### ACTIVITY
Starting at the first line of the data below, repeat each line word for word up to and including the line with "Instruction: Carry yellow".

=== EXTRACTED MATERIAL ===

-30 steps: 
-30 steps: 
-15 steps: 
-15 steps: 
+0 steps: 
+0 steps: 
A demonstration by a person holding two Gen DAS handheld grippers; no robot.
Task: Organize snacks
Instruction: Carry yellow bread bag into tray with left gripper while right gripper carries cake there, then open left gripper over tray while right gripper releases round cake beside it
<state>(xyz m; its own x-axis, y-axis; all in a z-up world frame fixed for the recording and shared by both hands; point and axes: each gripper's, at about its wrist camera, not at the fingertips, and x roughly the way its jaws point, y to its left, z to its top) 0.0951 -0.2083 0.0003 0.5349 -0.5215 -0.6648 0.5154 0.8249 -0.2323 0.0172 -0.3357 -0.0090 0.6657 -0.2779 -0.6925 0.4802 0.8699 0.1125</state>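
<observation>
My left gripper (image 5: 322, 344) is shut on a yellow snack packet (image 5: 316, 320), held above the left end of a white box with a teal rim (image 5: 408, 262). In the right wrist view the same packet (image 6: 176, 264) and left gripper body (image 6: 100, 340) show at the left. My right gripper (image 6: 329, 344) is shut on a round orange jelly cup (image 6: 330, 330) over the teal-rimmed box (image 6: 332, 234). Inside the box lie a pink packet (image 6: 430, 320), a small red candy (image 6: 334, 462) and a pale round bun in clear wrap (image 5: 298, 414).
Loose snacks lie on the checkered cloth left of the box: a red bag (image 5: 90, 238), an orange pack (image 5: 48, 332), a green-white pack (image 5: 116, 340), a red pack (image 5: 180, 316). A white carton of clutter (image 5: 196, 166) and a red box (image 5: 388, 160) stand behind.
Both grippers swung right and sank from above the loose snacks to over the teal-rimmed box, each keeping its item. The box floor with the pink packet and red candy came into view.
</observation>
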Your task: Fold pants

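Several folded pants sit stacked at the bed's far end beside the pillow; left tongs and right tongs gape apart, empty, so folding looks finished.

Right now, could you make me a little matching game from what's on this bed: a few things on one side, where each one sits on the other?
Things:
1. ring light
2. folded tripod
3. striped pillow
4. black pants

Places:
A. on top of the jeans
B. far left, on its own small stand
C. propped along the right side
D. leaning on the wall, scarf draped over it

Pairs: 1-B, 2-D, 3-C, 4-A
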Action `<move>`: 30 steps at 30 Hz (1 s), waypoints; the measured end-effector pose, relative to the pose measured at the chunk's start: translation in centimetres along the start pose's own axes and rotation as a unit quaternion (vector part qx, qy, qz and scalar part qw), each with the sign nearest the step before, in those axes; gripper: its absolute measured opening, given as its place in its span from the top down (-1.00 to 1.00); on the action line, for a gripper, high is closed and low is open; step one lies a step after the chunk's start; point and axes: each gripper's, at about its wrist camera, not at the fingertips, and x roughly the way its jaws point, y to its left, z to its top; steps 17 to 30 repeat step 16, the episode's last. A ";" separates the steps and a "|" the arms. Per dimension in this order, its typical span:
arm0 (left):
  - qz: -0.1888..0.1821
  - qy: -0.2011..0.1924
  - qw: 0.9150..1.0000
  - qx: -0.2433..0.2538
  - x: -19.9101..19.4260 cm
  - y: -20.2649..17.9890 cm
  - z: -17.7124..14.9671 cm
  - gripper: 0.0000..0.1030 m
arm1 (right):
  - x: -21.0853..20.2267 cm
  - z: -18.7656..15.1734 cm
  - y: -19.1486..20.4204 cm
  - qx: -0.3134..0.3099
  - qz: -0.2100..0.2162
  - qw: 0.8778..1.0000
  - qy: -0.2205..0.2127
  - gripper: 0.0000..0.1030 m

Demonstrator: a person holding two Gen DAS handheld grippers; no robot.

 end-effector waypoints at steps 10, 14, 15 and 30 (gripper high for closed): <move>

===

### TASK RESULT
-30 steps: 
-30 steps: 
-15 steps: 
-15 steps: 
+0 steps: 
+0 steps: 
A demonstration by a person holding two Gen DAS handheld grippers; no robot.
Task: Organize snacks
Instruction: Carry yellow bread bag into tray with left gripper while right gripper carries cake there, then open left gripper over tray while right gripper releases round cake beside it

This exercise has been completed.